Benchmarks
Basic Benchmarks
Basic benchmarks involve some basic parallel algorithms, including matrix and vector operations such as matrix transposition inversion, vector sum inner product, as well as various parallel reduction and sorting algorithms. We also selected some programs in Polybench, including some slightly more complex linear algebra algorithms such as convolution operations, various forms of matrix multiplication and addition operations, covariance calculations, finite difference calculations.

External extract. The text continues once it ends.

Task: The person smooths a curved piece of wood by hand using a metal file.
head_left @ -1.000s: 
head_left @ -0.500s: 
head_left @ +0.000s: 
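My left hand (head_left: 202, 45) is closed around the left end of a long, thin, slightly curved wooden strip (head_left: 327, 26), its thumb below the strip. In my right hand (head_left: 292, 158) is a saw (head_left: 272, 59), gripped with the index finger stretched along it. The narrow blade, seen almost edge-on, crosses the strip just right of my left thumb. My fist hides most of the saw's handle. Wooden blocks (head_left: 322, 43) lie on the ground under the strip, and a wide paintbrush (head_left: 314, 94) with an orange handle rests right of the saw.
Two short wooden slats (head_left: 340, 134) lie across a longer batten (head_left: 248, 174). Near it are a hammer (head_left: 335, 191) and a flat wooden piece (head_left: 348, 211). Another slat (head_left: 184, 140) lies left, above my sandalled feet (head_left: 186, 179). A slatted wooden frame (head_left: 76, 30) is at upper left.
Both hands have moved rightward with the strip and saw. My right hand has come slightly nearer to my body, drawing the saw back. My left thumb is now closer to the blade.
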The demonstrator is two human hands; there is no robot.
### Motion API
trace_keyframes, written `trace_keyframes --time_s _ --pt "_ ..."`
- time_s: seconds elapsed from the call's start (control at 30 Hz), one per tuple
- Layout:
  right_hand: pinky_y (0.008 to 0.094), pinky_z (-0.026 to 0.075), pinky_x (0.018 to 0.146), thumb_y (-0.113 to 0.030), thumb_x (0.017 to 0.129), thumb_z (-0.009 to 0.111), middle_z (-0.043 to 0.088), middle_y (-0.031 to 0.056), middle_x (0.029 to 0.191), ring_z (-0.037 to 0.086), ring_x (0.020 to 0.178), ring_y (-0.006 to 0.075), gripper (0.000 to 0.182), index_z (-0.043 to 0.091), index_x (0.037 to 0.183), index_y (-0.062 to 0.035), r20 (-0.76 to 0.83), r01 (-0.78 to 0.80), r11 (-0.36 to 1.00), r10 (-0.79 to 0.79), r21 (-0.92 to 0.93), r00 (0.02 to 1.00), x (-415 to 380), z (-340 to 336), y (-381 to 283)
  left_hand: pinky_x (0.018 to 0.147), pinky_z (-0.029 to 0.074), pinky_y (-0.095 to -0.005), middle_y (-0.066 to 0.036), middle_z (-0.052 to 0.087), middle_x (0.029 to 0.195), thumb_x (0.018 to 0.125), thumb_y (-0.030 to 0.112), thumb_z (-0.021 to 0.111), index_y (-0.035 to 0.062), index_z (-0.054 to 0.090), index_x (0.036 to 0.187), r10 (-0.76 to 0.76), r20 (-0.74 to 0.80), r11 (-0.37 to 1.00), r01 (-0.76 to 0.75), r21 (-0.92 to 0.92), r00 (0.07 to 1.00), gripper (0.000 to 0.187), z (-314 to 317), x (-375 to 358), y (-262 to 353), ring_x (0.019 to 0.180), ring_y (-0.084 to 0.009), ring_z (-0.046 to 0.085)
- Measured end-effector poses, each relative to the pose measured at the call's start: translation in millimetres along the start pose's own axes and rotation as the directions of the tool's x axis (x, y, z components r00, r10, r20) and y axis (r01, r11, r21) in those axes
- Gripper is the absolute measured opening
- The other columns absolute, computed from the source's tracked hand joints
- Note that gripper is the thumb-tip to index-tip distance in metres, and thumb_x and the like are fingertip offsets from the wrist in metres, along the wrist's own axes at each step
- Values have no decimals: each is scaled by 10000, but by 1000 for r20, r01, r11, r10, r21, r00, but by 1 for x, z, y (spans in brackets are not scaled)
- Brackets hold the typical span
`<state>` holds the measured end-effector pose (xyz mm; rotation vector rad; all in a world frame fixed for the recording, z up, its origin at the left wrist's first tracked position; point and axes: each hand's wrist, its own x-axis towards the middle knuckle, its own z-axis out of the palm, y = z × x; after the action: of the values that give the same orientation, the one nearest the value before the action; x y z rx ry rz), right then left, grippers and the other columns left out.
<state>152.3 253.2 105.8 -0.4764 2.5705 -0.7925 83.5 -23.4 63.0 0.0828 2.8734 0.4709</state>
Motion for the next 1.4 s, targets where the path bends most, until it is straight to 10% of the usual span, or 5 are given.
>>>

| Program | Type | Discription | Support or Not |
|---|---|---|---|
| BITONIC_SORT | alphaTest | bitonic sort |  |
| DOT_PRODUCT | alphaTest | dot product | |
| MATRIX_INVERSION | alphaTest | matrix inversion | |
| MATRIX_TRANSPOSE | alphaTest | matrix transpose | |
| MERGE_SORT | alphaTest | merge sort | |
| NBODY | alphaTest | Simulation of N-body problems | |
| NQUEEN | alphaTest | N-Queue | |
| PREFIX_SUM | alphaTest | Prefix sum | |
| RADIX_SORT | alphaTest | Radix sort | |
| REDUCTION_MAX | alphaTest | Maxium reduction | |
| REDUCTION_SUM | alphaTest | sum reduction | |
| TRIANGLE_AREA | alphaTest | Heron's formula to calculate the area of a triangle | |
| VECTORADD | alphaTest | Vector addition of multiple data types | |
| VECTORDIV | alphaTest | Single-precision floating-point vector division | |
| VECTORMMA | alphaTest | Vector multiply add with constant memory | |
| 2DCONV | Polybench | 2D convolution | |
| 2MM | Polybench | 2 matrix multiplication(alpha * A * B * C + beta * D) | |
| 3DCONV | Polybench | 3D convolution | |
| 3MM | Polybench | 3 matrix multiplication(((AB)(C*D)) | |
| ATAX | Polybench | matrix transpose vector multiply | |
| BICG | Polybench | matrix transpose vector multiply | |
| CORR | Polybench | Correlation coefficient calculation | |
| COVAR | Polybench | Covariance calculation | |
| FDTD-2D | Polybench | 2D time domain finite difference calculation | |
| GEMM | Polybench | General Matrix Multiply Add(C=alpha.A.B+beta.C) | |
| GESUMMV | Polybench | scalar-vector-matrix multiplication | |
| GRAMSCHM | Polybench | Gram-Schmidt | |
| MVT | Polybench | Matrix-Vector Inner Product Transpose | |
| SR2K | Polybench | Symmetric Rank Two Update | |
| SRK | Polybench | Symmetric Rank Update | |
Advanced Benchmarks
Advanced benchmarks cover complex algorithms in many fields such as image processing, high-performance computing, and machine learning, including some of Rodinia's benchmarks involving medical images, physical simulation, etc. They also include some typical Pytorch operators such as Conv2d operator, ReLU operator, MaxPool2d operator, etc,and provide some complete neural network models, such as ResNet18 network, AlexNet network, Yolov3 network, etc.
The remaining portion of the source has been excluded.